Aim of the exercise —
Go through the records and copy each line where the word "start" occurs.

··· Exercise material

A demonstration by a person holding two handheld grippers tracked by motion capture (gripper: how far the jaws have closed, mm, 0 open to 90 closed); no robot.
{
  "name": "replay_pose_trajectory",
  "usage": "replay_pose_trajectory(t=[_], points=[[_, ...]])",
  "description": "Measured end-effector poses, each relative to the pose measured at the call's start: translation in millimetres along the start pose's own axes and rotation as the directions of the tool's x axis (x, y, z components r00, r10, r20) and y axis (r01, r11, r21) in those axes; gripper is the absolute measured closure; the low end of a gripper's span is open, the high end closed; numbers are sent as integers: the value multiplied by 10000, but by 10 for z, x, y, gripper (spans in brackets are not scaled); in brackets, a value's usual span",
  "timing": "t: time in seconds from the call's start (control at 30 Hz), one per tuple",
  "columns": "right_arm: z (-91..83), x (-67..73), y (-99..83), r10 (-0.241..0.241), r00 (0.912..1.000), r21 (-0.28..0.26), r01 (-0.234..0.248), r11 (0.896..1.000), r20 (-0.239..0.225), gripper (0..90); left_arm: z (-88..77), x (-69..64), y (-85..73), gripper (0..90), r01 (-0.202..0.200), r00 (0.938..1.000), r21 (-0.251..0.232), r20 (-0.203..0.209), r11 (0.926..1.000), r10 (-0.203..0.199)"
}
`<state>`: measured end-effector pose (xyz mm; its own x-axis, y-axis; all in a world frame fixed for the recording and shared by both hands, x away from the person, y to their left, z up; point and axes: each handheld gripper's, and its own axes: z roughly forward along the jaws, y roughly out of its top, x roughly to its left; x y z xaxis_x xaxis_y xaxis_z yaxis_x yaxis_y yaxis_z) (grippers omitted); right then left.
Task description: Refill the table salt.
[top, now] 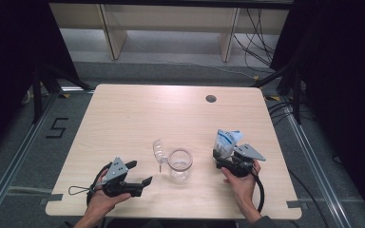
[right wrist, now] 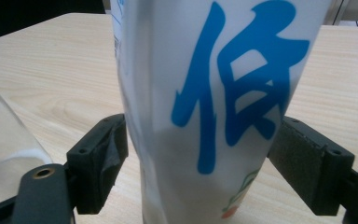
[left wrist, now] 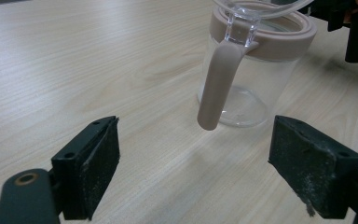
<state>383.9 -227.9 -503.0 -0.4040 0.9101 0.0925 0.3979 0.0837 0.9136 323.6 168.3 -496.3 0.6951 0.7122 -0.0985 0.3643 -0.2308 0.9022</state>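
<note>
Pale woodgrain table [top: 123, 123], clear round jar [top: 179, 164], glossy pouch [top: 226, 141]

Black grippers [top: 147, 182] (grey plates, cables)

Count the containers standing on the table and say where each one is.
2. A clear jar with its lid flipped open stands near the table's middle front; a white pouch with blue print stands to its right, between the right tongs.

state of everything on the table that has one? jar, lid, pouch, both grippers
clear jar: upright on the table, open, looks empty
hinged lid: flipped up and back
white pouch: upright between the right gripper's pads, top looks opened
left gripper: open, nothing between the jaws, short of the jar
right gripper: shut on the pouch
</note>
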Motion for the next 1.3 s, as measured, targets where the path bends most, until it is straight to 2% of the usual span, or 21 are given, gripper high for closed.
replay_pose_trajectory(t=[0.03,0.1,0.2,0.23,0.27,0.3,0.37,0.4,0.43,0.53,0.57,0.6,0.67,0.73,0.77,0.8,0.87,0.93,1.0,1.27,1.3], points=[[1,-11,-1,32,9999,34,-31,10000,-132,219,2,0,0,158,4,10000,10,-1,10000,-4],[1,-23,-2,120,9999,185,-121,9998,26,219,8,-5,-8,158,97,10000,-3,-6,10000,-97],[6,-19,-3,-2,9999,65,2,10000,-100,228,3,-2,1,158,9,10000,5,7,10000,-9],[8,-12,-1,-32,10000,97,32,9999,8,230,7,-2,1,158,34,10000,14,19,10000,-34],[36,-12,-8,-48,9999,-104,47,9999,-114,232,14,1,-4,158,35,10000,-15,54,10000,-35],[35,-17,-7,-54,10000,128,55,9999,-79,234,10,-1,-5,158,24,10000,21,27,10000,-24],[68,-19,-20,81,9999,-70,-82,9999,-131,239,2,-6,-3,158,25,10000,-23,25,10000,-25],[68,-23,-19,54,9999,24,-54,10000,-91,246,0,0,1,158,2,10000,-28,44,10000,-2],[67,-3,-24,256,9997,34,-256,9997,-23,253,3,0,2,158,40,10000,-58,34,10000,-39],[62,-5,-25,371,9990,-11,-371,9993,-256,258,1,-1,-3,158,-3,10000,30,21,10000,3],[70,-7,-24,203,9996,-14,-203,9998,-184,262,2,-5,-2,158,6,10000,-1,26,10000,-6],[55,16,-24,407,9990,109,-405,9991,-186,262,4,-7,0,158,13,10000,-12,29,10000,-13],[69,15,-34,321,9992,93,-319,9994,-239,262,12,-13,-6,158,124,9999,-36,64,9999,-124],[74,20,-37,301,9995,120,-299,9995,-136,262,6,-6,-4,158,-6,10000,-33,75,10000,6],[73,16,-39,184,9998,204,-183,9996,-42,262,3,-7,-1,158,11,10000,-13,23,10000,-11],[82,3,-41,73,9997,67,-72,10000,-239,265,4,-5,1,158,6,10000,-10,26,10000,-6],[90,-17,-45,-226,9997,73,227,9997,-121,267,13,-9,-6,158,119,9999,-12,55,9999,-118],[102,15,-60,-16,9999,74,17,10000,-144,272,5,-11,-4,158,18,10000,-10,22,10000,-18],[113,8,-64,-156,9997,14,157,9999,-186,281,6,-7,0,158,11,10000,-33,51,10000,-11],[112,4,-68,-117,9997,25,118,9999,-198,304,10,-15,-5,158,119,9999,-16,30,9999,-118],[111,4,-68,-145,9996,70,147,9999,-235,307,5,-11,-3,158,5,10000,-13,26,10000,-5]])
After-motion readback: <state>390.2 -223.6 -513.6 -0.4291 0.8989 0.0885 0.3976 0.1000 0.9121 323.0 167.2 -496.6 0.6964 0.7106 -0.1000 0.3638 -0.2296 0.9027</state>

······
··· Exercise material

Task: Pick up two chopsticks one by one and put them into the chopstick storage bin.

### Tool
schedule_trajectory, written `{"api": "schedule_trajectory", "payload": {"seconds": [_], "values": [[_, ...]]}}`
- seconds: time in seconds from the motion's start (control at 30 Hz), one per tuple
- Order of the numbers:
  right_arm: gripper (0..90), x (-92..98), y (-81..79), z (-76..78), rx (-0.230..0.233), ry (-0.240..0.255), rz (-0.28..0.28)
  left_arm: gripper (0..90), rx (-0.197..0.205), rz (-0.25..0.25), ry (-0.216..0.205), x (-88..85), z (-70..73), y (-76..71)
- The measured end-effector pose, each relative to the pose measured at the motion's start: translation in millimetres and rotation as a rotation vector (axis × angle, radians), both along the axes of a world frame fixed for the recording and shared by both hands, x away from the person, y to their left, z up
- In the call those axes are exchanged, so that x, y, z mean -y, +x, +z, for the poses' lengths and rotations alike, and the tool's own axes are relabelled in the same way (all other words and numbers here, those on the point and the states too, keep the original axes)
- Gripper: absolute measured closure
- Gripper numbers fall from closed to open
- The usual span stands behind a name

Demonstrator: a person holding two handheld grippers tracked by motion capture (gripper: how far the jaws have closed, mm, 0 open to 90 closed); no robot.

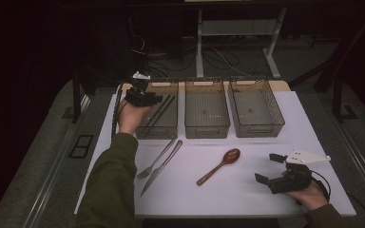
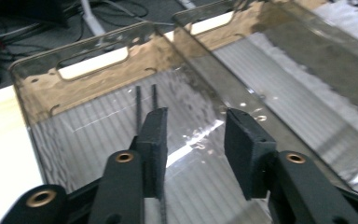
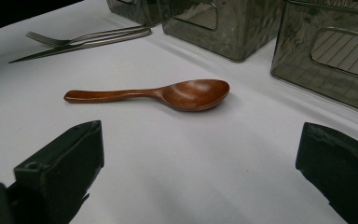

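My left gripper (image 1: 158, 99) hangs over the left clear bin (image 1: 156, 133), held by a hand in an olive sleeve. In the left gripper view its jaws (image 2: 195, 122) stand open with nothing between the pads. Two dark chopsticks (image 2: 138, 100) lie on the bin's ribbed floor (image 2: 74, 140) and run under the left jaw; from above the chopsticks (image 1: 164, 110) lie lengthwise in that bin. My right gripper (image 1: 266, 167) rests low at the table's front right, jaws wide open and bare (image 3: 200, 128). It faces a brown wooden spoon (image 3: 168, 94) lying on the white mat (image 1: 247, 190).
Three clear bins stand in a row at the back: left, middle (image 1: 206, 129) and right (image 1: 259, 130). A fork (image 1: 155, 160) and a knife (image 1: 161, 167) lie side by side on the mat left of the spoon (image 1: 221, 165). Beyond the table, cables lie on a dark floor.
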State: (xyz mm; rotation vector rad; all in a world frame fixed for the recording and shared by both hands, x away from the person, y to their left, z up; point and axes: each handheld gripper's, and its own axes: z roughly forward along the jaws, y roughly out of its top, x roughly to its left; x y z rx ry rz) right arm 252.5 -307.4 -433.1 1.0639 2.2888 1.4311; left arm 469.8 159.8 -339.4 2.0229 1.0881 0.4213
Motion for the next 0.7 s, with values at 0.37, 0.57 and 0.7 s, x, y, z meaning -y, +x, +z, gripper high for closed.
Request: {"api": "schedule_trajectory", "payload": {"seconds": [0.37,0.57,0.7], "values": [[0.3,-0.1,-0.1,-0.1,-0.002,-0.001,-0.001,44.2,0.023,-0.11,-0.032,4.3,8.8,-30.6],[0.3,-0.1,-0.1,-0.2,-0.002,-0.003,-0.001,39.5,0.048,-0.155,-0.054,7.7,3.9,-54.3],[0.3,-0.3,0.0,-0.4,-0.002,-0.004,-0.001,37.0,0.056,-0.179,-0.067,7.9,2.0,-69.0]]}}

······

Written answer —
  "description": "Measured end-effector poses, each relative to the pose measured at the call's start: translation in millimetres along the start pose's own axes and rotation as the directions of the tool's x axis (x, y, z components r00, r10, r20) and y axis (r01, r11, r21) in those axes; gripper is the absolute measured closure; the low end of a gripper's span is open, the high end closed; numbers are sent as integers: the value multiplied by 10000, but by 10 for z, x, y, gripper (spans in brackets are not scaled); in brackets, a value's usual span",
  "timing": "t: time in seconds from the call's start (control at 30 Hz), one per tuple",
- seconds: time in seconds from the motion's start (control at 30 Hz), one per tuple
- The measured end-effector pose, each relative to the pose measured at the motion's start: translation in millimetres and rotation as a rotation vector (axis × angle, radians), both along the axes of a world frame fixed for the recording and shared by both hands, x away from the person, y to their left, z up

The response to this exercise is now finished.